◆ Activity:
Please copy each line below that contains the word "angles".

◆ Supplied records:

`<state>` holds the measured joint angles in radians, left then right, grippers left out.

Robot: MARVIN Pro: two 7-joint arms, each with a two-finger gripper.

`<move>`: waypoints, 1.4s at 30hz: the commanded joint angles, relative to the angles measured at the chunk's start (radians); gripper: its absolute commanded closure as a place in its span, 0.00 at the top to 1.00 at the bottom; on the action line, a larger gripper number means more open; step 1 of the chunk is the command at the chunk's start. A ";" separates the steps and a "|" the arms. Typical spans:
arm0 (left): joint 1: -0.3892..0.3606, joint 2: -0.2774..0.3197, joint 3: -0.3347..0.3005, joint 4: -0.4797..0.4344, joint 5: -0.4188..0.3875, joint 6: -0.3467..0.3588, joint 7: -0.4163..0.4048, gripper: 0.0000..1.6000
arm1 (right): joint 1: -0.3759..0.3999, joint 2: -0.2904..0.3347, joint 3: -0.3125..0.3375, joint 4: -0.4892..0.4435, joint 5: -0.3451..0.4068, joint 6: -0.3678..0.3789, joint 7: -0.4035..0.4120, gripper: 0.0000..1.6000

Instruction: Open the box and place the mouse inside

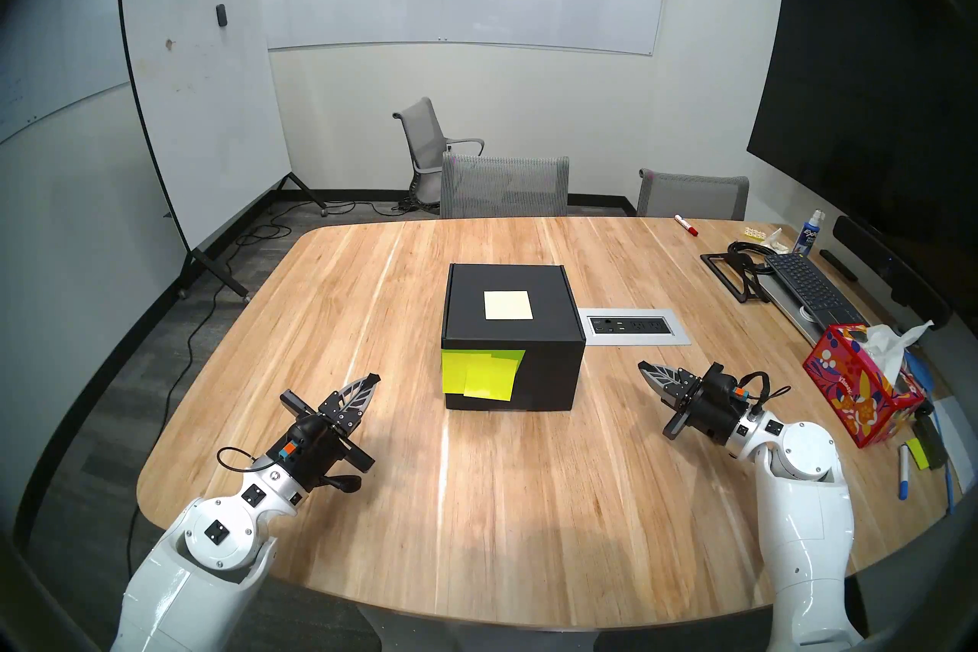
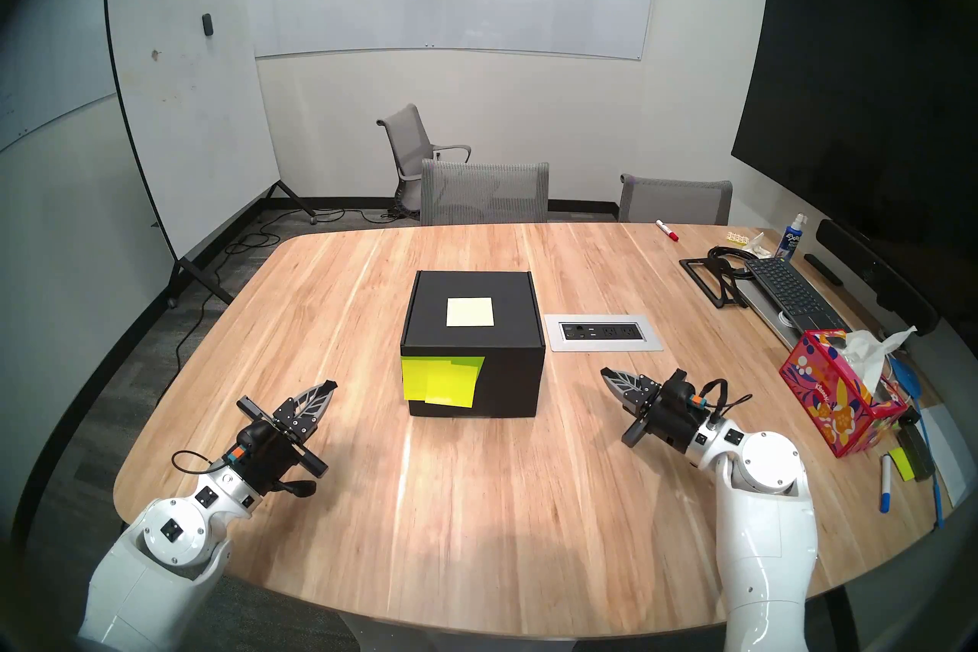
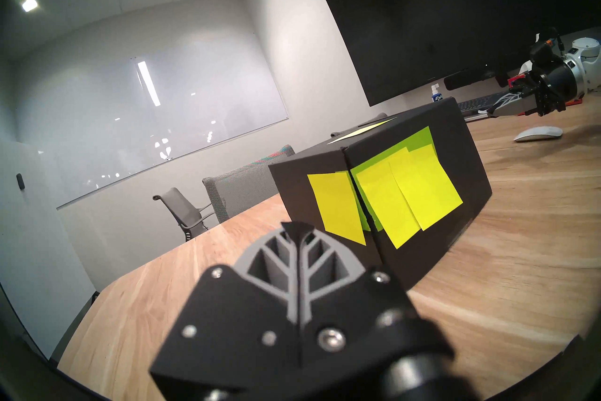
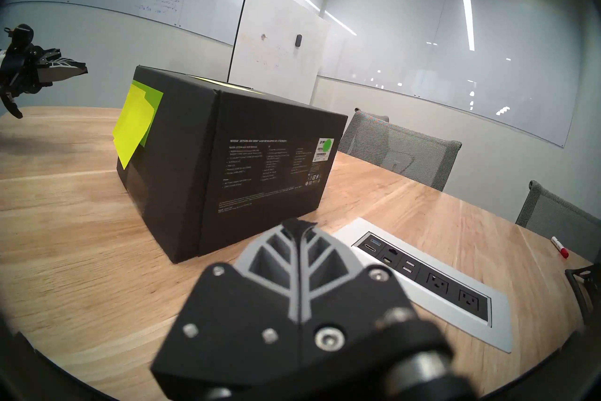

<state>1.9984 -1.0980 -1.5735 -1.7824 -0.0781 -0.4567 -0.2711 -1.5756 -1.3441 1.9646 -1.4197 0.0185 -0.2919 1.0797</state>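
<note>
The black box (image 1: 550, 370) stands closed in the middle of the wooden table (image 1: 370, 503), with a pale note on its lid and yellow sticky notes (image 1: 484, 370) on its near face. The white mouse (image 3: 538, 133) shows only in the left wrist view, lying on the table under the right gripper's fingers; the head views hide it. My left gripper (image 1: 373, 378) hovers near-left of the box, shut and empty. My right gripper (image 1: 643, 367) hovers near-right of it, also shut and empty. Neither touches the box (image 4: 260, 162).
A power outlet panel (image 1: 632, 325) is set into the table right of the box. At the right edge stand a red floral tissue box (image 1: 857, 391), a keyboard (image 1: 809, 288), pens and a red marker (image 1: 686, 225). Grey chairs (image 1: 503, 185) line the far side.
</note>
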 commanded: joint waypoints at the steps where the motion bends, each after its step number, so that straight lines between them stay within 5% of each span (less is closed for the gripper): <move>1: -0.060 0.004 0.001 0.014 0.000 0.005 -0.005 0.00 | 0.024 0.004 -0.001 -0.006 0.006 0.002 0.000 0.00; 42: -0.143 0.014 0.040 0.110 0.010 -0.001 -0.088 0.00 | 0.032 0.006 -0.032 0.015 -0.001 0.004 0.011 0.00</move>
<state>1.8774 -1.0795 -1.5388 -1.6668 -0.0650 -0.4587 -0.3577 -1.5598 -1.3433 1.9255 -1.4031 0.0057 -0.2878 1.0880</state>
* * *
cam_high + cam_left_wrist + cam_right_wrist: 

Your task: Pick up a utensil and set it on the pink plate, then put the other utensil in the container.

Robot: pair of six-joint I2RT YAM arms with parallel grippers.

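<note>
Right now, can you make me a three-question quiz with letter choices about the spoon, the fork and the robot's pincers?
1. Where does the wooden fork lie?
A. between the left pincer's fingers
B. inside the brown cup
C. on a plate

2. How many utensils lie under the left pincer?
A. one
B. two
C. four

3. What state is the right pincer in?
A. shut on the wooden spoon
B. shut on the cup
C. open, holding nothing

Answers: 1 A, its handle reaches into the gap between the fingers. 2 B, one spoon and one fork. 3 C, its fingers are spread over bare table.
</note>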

◆ Response:
`<state>` holds the measured joint angles in radians, left then right, grippers left out.
`<move>`: waypoints, 1.4s at 30hz: the commanded joint angles, relative to the angles measured at the chunk's start (radians); gripper: its absolute commanded closure as a place in its span, 0.00 at the top to 1.00 at the bottom; on the action line, a larger gripper number means more open; step 1 of the chunk is the command at the chunk's start. A ";" separates the steps and a "|" the arms. Typical spans:

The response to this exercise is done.